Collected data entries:
'''

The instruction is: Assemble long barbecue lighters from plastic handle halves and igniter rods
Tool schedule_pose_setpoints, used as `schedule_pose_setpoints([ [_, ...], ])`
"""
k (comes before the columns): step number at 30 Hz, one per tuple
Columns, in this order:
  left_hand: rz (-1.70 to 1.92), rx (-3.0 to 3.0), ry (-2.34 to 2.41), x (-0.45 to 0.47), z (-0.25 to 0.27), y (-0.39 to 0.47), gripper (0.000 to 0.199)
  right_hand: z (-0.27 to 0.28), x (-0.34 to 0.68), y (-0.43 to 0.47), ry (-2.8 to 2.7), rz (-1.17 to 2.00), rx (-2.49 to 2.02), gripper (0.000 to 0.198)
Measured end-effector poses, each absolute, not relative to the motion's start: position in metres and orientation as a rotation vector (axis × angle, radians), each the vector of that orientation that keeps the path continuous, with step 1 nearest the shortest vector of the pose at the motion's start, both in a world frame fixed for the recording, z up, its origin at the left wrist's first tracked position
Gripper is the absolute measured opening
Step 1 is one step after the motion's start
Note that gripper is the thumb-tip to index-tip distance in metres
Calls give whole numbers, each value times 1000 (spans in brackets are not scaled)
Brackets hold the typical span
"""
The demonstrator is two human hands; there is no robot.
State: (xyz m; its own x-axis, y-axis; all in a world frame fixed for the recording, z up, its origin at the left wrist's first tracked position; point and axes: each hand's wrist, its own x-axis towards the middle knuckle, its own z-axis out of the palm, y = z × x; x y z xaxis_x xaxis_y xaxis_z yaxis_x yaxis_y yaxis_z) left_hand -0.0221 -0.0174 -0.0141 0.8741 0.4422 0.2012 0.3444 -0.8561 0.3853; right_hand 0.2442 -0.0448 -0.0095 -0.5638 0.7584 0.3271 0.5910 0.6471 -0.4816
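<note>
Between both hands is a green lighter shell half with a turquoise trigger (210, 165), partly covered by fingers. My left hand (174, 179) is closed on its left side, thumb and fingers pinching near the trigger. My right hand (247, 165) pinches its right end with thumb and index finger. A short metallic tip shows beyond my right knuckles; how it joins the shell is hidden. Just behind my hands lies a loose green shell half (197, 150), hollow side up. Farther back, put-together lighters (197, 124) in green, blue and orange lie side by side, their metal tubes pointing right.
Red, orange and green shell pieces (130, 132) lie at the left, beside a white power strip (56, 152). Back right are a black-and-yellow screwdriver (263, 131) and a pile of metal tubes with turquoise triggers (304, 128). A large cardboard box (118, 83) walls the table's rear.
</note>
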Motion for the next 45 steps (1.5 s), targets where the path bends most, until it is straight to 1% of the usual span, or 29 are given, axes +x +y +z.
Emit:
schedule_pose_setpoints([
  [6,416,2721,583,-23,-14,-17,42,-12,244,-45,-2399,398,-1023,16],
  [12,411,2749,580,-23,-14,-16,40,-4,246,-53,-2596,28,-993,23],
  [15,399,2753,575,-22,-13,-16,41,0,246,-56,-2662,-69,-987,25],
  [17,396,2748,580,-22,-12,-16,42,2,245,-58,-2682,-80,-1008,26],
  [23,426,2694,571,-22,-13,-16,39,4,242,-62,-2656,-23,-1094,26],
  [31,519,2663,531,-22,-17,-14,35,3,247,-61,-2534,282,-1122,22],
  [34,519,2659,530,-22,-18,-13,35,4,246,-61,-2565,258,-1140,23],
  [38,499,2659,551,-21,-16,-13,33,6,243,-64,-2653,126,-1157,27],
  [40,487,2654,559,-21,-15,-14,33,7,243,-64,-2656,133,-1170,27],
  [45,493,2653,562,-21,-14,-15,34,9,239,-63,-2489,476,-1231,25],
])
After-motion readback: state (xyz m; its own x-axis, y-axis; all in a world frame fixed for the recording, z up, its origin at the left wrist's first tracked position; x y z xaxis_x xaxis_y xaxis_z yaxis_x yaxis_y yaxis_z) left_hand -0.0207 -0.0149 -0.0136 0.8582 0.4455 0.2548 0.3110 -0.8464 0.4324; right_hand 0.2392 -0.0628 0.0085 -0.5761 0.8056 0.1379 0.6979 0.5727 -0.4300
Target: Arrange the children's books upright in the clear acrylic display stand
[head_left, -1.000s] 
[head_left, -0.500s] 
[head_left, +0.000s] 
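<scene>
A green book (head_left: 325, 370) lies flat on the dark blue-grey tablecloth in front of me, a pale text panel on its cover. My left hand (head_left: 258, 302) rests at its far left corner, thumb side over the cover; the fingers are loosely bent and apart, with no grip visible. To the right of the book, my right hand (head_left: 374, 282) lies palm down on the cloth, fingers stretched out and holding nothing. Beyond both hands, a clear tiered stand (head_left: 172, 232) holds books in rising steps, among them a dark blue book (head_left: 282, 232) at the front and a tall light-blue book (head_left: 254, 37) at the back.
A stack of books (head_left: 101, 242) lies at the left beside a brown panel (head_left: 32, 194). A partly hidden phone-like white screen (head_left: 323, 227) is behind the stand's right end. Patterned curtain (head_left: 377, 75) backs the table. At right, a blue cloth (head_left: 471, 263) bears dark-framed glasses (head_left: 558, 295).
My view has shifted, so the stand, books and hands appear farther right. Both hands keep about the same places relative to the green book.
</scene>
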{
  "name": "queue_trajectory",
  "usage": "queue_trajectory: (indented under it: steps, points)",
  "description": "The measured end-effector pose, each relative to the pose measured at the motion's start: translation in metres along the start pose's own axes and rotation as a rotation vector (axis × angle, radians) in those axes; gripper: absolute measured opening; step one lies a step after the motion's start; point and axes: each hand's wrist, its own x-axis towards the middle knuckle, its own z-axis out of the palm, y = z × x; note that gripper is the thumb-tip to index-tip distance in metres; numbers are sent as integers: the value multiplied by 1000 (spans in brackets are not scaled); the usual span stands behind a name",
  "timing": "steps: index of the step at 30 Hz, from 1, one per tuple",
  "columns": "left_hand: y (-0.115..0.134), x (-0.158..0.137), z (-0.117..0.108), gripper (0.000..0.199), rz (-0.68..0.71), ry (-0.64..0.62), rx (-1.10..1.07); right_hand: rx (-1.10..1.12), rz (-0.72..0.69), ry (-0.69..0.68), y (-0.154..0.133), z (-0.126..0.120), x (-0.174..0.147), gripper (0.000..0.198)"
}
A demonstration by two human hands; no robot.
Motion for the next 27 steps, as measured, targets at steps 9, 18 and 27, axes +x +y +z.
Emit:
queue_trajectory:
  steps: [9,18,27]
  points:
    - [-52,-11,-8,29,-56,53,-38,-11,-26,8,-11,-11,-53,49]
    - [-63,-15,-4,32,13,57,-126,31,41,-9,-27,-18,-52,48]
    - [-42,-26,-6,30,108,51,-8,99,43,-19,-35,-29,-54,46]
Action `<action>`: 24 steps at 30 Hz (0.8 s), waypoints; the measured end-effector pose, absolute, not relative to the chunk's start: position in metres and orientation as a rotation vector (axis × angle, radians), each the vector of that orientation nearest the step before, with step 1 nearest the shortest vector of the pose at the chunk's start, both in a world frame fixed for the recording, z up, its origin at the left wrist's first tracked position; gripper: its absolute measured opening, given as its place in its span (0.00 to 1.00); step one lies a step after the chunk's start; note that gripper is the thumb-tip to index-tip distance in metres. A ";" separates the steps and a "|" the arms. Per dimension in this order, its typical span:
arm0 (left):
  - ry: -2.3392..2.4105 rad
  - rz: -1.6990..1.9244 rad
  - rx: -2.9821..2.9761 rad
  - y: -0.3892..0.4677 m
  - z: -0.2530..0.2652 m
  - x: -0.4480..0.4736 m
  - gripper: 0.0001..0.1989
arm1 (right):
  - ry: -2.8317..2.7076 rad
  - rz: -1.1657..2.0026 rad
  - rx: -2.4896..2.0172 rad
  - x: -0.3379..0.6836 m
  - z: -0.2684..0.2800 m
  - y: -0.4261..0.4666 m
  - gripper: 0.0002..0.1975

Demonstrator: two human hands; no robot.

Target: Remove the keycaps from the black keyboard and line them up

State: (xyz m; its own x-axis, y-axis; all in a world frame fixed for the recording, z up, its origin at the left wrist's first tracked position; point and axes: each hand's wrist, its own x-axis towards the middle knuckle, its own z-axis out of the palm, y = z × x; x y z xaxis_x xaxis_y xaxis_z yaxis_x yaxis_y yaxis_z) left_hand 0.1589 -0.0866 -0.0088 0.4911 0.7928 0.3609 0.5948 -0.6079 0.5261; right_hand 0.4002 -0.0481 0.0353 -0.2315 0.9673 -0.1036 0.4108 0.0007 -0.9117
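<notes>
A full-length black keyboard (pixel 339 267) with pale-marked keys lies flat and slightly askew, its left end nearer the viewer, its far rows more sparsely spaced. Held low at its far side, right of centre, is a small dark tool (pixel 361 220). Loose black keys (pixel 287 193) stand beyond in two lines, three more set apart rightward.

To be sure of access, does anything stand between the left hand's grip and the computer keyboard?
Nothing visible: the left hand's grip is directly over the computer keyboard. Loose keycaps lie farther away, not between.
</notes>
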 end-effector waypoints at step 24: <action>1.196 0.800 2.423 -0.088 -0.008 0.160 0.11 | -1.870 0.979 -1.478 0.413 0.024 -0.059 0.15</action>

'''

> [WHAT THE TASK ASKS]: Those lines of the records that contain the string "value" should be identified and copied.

> [COMPLETED EXERCISE]:
Calls give whole numbers, each value times 1000 (spans in brackets are not scaled)
  "description": "The measured end-effector pose, each relative to the pose measured at the motion's start: translation in metres along the start pose's own axes and rotation as a rotation vector (axis × angle, radians) in those axes; gripper: absolute measured opening; step one lies a step after the motion's start; point and axes: each hand's wrist, its own x-axis towards the middle knuckle, its own z-axis out of the palm, y = z × x; note that gripper is the thumb-tip to index-tip distance in metres; numbers are sent as integers: the value multiplied by 1000 (spans in brackets are not scaled); the usual span stands behind a name",

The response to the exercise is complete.